* TASK *
Each line of the listing below containing the word "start" should be returned.

----

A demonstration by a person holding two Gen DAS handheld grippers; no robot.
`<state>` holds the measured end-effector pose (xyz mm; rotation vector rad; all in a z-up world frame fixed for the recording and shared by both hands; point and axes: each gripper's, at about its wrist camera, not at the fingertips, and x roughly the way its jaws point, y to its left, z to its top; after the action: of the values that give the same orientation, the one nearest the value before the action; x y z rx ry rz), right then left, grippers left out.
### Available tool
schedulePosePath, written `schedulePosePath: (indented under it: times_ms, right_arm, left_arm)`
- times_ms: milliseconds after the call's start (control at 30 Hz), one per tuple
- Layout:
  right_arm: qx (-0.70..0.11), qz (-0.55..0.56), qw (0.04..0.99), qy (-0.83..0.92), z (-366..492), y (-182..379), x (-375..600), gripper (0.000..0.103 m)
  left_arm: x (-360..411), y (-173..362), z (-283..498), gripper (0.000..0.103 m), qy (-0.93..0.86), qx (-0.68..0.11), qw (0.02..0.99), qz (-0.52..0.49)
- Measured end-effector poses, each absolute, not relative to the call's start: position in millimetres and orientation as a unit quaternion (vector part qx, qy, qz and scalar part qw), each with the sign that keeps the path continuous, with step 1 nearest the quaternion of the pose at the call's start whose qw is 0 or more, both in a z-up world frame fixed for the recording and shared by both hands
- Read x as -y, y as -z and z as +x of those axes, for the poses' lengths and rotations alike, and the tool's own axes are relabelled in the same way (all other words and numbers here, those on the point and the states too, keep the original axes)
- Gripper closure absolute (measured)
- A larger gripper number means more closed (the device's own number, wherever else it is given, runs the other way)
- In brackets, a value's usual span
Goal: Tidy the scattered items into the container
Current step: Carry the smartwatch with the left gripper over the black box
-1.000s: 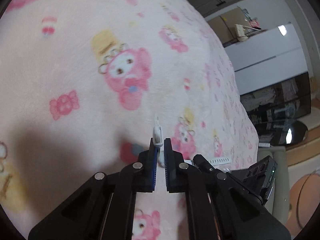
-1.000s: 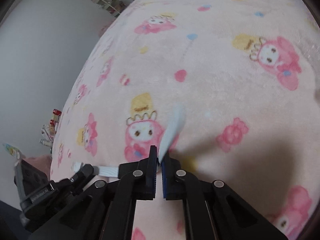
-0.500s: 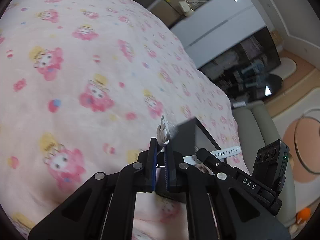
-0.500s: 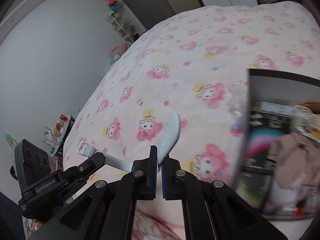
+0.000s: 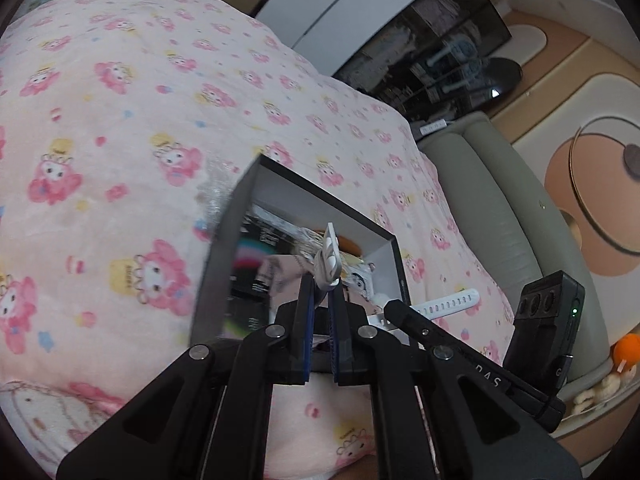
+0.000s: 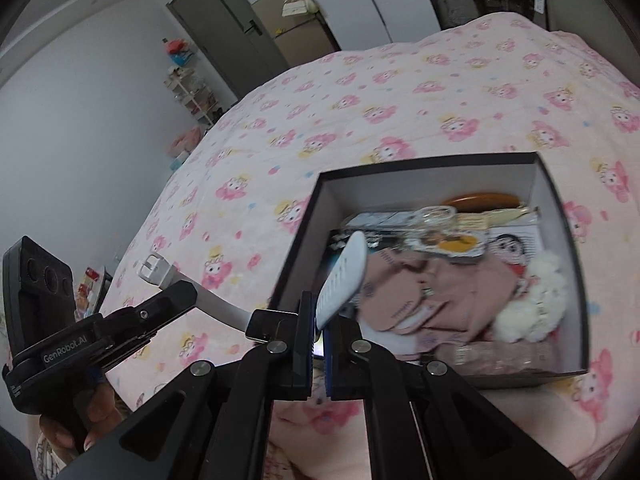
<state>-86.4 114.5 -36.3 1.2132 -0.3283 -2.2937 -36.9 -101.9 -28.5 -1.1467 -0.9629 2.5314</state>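
Both grippers hold one white smartwatch by its strap. My left gripper (image 5: 319,300) is shut on the buckle end (image 5: 329,258); it also shows in the right wrist view (image 6: 172,296), with the buckle (image 6: 154,266) sticking out. My right gripper (image 6: 318,324) is shut on the perforated strap end (image 6: 344,276); it also shows in the left wrist view (image 5: 400,312), with the strap (image 5: 446,304). The watch body (image 6: 266,324) sits between them. The black box (image 6: 556,184) with white inner walls lies on the bed just ahead, also in the left wrist view (image 5: 224,240).
The box holds a pink cloth (image 6: 420,292), a white fluffy item (image 6: 536,300), cards and a brown oval piece (image 6: 484,200). A pink cartoon-print blanket (image 5: 120,120) covers the bed. A grey sofa (image 5: 500,208) and dark cabinet (image 5: 436,56) stand to the right.
Both grippers have lifted up from the blanket with the watch and moved toward the box, which has come into view below them. Both stay shut.
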Motion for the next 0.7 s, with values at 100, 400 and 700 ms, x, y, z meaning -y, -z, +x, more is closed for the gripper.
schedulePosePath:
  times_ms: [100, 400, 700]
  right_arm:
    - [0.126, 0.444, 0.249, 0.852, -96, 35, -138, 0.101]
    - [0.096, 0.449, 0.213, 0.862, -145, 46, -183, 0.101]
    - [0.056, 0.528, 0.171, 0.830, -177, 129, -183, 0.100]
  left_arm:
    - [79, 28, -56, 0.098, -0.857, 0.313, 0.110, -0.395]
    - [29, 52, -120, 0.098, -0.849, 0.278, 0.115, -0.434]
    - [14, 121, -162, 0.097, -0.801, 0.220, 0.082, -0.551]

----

* RESULT OF THE EXERCISE *
- times_ms: milliseconds after the call's start (control at 30 Hz), one per tuple
- Measured end-effector poses, each absolute, not relative to the call's start: position in millimetres and orientation as a unit quaternion (vector part qx, qy, qz and scalar part qw), each with the sign that keeps the path continuous, with step 1 nearest the quaternion of the pose at the call's start whose qw is 0 or more, both in a z-up world frame fixed for the recording and shared by both hands

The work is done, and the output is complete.